Nom maudit (Le) de Laurent Genefort

Eres de Wethrin (Les) 1

La fin de la troisième Eres de Wethrin approche et avec la prophétie qui annonce qu’une communauté est voué à connaître le nom de l’espèce qui disparaîtra.
La première membre de ce groupe se fera tuer alors qu’elle était sur la route pour trouver les autres élus, tué par un Hollut de six sorciers qui veulent être les seuls à connaître le nom de l’espèce condamnée de façon à avoir le pouvoir et être les maîtres de l’Ere suivante.
Néanmoins, tout n’est pas perdu et le Hollut de sept sorciers «blancs » s’appuie sur Démétrien, un marchand d’épices et sur Sokoura une sorcière.
Ils devront à eux deux reformer le groupe des élus et en même temps accepter leur situation, se protéger de tous les dangers et essayer de percer le secret de la prophétie. Néanmoins, Démétrien a beaucoup de mal à accepter son rôle et le groupe a du mal à survivre…
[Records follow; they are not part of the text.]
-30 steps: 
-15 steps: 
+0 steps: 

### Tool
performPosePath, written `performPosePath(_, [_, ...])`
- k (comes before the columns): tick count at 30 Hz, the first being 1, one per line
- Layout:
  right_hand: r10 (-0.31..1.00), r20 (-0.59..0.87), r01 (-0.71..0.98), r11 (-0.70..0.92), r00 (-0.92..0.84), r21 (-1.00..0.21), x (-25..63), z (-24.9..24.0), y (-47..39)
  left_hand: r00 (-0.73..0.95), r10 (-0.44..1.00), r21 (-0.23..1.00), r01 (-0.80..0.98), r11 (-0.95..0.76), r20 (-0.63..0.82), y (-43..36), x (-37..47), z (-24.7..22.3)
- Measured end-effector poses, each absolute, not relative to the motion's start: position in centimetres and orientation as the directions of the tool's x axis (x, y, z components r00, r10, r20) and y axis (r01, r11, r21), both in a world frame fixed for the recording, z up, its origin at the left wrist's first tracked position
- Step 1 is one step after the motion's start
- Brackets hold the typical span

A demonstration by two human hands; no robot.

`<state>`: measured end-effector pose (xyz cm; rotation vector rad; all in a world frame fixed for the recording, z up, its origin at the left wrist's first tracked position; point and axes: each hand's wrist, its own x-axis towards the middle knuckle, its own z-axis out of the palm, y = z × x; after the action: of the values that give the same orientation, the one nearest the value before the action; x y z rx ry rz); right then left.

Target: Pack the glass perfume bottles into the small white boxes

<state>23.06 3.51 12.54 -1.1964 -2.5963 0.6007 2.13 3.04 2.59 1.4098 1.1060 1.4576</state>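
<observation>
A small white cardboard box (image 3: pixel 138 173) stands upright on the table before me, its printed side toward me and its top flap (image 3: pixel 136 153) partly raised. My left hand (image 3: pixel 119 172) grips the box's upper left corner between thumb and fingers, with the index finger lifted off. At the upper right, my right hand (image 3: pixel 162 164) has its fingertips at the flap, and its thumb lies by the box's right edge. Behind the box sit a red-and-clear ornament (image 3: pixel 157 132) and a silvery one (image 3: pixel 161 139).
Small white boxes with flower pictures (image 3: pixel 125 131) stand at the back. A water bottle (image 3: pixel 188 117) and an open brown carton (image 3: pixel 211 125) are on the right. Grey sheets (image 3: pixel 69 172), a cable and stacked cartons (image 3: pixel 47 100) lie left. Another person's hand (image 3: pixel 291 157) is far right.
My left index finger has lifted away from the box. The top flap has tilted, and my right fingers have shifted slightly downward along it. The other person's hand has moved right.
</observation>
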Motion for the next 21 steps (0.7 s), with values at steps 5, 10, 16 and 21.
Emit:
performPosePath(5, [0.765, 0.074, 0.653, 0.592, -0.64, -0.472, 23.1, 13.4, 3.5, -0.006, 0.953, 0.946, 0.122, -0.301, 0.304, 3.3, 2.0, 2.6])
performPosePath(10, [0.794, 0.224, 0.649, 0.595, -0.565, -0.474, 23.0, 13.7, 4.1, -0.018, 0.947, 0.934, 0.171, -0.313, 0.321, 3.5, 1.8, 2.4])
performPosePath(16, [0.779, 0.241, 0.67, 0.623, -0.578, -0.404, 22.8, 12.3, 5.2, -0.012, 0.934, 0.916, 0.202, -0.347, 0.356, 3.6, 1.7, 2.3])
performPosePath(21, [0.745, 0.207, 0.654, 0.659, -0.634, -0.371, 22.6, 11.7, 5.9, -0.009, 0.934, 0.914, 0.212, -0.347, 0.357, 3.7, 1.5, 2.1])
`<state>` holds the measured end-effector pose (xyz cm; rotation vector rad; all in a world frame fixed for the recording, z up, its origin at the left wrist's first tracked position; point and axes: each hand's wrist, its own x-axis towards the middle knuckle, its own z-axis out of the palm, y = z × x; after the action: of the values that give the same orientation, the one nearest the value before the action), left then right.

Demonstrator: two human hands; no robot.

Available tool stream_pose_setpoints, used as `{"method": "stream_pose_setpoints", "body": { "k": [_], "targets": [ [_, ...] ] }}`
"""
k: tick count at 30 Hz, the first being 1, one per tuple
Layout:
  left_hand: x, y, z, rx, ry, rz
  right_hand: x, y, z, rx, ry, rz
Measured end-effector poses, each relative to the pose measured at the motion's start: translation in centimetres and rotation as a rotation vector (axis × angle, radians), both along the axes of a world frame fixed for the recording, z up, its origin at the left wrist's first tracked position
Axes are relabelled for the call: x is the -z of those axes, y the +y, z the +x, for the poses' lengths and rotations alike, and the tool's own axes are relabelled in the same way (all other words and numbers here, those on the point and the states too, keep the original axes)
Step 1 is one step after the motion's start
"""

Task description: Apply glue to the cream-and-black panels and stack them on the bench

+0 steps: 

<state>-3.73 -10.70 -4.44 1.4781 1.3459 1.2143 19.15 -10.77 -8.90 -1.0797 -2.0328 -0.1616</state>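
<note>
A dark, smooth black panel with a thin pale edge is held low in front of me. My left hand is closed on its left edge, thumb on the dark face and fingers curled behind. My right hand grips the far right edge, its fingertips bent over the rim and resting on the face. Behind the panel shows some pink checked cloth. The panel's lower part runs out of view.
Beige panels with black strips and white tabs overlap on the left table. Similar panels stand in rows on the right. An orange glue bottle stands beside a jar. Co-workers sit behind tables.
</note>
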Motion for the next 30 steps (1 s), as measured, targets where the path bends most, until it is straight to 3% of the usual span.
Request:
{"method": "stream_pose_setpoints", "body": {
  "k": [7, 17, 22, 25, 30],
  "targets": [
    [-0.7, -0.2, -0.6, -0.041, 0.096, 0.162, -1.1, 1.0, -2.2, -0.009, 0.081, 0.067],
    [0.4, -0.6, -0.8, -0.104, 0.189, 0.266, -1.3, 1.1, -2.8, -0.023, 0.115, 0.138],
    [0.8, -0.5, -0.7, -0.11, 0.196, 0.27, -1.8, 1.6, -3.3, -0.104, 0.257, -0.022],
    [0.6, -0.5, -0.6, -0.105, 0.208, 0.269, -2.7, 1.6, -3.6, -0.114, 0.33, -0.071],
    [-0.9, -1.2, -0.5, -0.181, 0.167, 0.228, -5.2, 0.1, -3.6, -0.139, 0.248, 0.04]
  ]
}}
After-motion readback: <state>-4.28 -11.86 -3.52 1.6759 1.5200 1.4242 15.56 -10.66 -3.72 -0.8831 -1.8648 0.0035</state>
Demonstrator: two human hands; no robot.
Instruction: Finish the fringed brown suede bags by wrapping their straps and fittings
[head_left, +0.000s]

Je ne connaissais pas le monde de Wethin, que Laurent Genefort avait déjà visité, au travers d’Œuvres jeunesse et je l’ai découvert avec beaucoup de plaisir.
Certes nous ne pouvons pas échapper à l’éternelle guerre du bien contre le mal, propre à nombre (toutes ?) Œuvre de fantasy, mais le monde que nous décrit Laurent est riche de trois espèces qui vont évoluer ensemble au sein de la petite «communauté » pour percer la prophétie.
Si l’histoire jetée comme ça peut paraître classique, il n’en est au final rien car c’est avec joie et inquiétude que nous allons voir évoluer cette petite troupe qui – à de rares exceptions près – n’arrive pas à croire au destin qui leur tombe dessus ; notamment au fait qu’ils soient des élus… Le plus intéressant sera donc sans nul doute possible, la prise de conscience nécessaire quant à leur destin croisé.
Le personnage d’Alaet est celui qui me semble le plus intéressant : Il se retrouve «contraint » de suivre les autres et il tentera tout au long de renier son appartenance totale au groupe. Il s’agit – au vu du quatrième de couverture – d’un personnage récurrent de Laurent Genefort, les fans de l’auteur y verront probablement d’autres clins d’Œil à côté duquel j’ai du passer…
Ce premier volume se lit avec plaisir, et j’espère que la suite ne tardera pas trop

Rien ne laissait présager du destin hors du commun de Demetrien, simple négociant en épices, lorsqu’il rencontra la magicienne Sokoura. Ni l’un ni l’autre ne pouvaient savoir qu’ils étaient les deux premières pièces d’un puzzle composant une fresque fabuleuse – une fresque mettant en scène rien moins que la fin de la Quatrième Ere. Avec leurs compagnons glanés au cours de leur épopée – humains, mais aussi trolques et homules -, ils vont écrire ensemble le premier épisode du plus grand changement que le monde de Wethrïn aura jamais connu… Un changement qui, selon toute probabilité, sera fatal à l’une des trois espèces qui le peuplent. Devant un tel enjeu, les huluths, ces puissantes assemblées de sorciers, feront leur possible pour assister le petit groupe…, ou pour l’anéantir par n’importe quel moyen, quitte à en appeler à l’un des monstres des Cavernes Froides. Le monde de Wethrïn. D’inspiration résolument orientale, le monde de Wethrïn est le cadre d’une fantasy atypique et véritablement dépaysante. Laurent Genefort promène Alaet, son personnage fétiche, entre les palais des Califes et les ruelles des Souks depuis une dizaine de romans pour lecteurs de tous âges. Le voleur de Karnab, mélange de Cugel et de Sinbad le marin, est ainsi devenu un personnage incontournable de la jeune fantasy francophone, laissant son souvenir à quiconque partage l’une de ses aventures… C’est tout particulièrement vrai dans ” les Eres de Wethrïn “, où notre héros, mêlé à une quête dont il se soucie peu, se verra en définitive contraint de déployer des trésors de ruse et d’habileté pour en surmonter les épreuves.